* **Goal of the exercise**
Write out all of the data without omission, exactly as shown.

[Recorded data]
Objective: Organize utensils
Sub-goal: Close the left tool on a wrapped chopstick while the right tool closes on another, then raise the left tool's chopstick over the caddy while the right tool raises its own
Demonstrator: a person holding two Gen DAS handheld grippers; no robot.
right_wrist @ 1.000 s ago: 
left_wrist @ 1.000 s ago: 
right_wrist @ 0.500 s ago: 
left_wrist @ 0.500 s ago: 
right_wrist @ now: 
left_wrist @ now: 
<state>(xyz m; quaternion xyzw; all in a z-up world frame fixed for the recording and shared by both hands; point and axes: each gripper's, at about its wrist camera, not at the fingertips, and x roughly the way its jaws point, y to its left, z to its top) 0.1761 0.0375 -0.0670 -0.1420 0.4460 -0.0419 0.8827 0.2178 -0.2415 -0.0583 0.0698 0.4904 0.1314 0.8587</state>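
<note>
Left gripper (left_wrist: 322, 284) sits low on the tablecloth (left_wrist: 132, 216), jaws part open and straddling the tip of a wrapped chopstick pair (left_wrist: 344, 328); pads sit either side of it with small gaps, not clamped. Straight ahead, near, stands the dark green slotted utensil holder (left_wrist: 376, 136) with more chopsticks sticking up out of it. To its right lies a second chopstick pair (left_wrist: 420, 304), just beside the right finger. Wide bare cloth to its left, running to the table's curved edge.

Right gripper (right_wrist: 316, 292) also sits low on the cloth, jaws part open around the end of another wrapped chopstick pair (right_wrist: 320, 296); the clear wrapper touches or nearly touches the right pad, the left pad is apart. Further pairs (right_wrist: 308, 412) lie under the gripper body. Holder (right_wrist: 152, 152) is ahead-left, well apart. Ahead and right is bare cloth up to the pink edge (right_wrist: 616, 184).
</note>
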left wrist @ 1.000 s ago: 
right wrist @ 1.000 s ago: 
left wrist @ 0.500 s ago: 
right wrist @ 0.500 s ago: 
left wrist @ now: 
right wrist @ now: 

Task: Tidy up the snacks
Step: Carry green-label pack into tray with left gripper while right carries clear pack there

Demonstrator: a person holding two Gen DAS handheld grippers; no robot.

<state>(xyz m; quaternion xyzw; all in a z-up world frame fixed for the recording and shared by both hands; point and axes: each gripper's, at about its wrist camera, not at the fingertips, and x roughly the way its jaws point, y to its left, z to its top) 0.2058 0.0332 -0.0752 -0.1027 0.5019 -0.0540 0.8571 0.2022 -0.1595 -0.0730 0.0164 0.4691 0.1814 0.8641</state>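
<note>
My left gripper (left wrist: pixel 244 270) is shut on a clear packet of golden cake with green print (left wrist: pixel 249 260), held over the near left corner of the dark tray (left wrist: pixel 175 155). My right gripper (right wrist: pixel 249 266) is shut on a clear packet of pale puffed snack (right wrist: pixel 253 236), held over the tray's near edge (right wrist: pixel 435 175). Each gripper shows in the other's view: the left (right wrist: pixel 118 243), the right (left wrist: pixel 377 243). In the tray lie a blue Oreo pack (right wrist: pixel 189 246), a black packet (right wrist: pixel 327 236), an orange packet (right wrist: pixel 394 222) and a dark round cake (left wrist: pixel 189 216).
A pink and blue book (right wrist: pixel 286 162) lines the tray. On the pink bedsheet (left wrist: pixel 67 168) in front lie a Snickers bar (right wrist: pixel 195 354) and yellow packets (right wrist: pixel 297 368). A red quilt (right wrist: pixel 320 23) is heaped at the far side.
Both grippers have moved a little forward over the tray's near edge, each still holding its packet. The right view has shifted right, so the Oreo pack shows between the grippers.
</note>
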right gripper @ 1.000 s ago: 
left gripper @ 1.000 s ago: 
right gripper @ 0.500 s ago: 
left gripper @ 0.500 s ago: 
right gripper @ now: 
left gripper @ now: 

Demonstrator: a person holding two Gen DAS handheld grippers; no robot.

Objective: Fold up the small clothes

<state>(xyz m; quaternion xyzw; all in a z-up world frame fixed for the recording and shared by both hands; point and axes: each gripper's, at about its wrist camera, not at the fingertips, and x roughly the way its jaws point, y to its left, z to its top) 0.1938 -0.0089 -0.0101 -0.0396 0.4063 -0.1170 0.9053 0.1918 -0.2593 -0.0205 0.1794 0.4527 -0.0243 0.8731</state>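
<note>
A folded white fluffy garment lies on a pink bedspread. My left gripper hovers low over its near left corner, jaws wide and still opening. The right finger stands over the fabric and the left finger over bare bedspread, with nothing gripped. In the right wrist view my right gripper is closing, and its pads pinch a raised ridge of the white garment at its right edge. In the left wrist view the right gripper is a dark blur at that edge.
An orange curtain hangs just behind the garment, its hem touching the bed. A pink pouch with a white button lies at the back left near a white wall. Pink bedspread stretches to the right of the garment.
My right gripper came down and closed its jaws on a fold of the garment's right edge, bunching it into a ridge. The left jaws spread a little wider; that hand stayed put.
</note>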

* **Exercise response**
Objective: Organize utensils
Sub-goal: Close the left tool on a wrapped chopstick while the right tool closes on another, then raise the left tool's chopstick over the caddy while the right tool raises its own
Demonstrator: a person holding two Gen DAS handheld grippers; no robot.
right_wrist @ 1.000 s ago: 
left_wrist @ 1.000 s ago: 
right_wrist @ 0.500 s ago: 
left_wrist @ 0.500 s ago: 
right_wrist @ now: 
left_wrist @ now: 
<state>(xyz m; quaternion xyzw; all in a z-up world frame fixed for the recording and shared by both hands; point and axes: each gripper's, at about its wrist camera, not at the fingertips, and x roughly the way its jaws point, y to its left, z to its top) 0.1761 0.0375 -0.0670 -0.1420 0.4460 -0.0419 0.8827 0.2178 -0.2415 -0.0583 0.0698 0.4904 0.1314 0.8587</state>
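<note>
Left gripper (left_wrist: 322, 284) sits low on the tablecloth (left_wrist: 132, 216), jaws part open and straddling the tip of a wrapped chopstick pair (left_wrist: 344, 328); pads sit either side of it with small gaps, not clamped. Straight ahead, near, stands the dark green slotted utensil holder (left_wrist: 376, 136) with more chopsticks sticking up out of it. To its right lies a second chopstick pair (left_wrist: 420, 304), just beside the right finger. Wide bare cloth to its left, running to the table's curved edge.

Right gripper (right_wrist: 316, 292) also sits low on the cloth, jaws part open around the end of another wrapped chopstick pair (right_wrist: 320, 296); the clear wrapper touches or nearly touches the right pad, the left pad is apart. Further pairs (right_wrist: 308, 412) lie under the gripper body. Holder (right_wrist: 152, 152) is ahead-left, well apart. Ahead and right is bare cloth up to the pink edge (right_wrist: 616, 184).
</note>
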left wrist @ 1.000 s ago: 
right wrist @ 1.000 s ago: 
left wrist @ 0.500 s ago: 
right wrist @ 0.500 s ago: 
left wrist @ now: 
right wrist @ now: 

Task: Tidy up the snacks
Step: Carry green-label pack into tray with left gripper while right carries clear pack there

Demonstrator: a person holding two Gen DAS handheld grippers; no robot.

<state>(xyz m; quaternion xyzw; all in a z-up world frame fixed for the recording and shared by both hands; point and axes: each gripper's, at about its wrist camera, not at the fingertips, and x roughly the way its jaws point, y to its left, z to its top) 0.2058 0.0332 -0.0752 -0.1027 0.5019 -0.0540 0.8571 0.2022 -0.1595 -0.0730 0.0164 0.4691 0.1814 0.8641</state>
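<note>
My left gripper (left wrist: pixel 244 270) is shut on a clear packet of golden cake with green print (left wrist: pixel 249 260), held over the near left corner of the dark tray (left wrist: pixel 175 155). My right gripper (right wrist: pixel 249 266) is shut on a clear packet of pale puffed snack (right wrist: pixel 253 236), held over the tray's near edge (right wrist: pixel 435 175). Each gripper shows in the other's view: the left (right wrist: pixel 118 243), the right (left wrist: pixel 377 243). In the tray lie a blue Oreo pack (right wrist: pixel 189 246), a black packet (right wrist: pixel 327 236), an orange packet (right wrist: pixel 394 222) and a dark round cake (left wrist: pixel 189 216).
A pink and blue book (right wrist: pixel 286 162) lines the tray. On the pink bedsheet (left wrist: pixel 67 168) in front lie a Snickers bar (right wrist: pixel 195 354) and yellow packets (right wrist: pixel 297 368). A red quilt (right wrist: pixel 320 23) is heaped at the far side.
Both grippers have moved a little forward over the tray's near edge, each still holding its packet. The right view has shifted right, so the Oreo pack shows between the grippers.
</note>
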right gripper @ 1.000 s ago: 
left gripper @ 1.000 s ago: 
right gripper @ 0.500 s ago: 
left gripper @ 0.500 s ago: 
right gripper @ now: 
left gripper @ now: 

Demonstrator: a person holding two Gen DAS handheld grippers; no robot.

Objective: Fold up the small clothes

<state>(xyz m; quaternion xyzw; all in a z-up world frame fixed for the recording and shared by both hands; point and axes: each gripper's, at about its wrist camera, not at the fingertips, and x roughly the way its jaws point, y to its left, z to its top) 0.1938 -0.0089 -0.0101 -0.0396 0.4063 -0.1170 0.9053 0.1918 -0.2593 -0.0205 0.1794 0.4527 -0.0243 0.8731</state>
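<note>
A folded white fluffy garment lies on a pink bedspread. My left gripper hovers low over its near left corner, jaws wide and still opening. The right finger stands over the fabric and the left finger over bare bedspread, with nothing gripped. In the right wrist view my right gripper is closing, and its pads pinch a raised ridge of the white garment at its right edge. In the left wrist view the right gripper is a dark blur at that edge.
An orange curtain hangs just behind the garment, its hem touching the bed. A pink pouch with a white button lies at the back left near a white wall. Pink bedspread stretches to the right of the garment.
My right gripper came down and closed its jaws on a fold of the garment's right edge, bunching it into a ridge. The left jaws spread a little wider; that hand stayed put.
</note>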

No other output belongs with this exercise.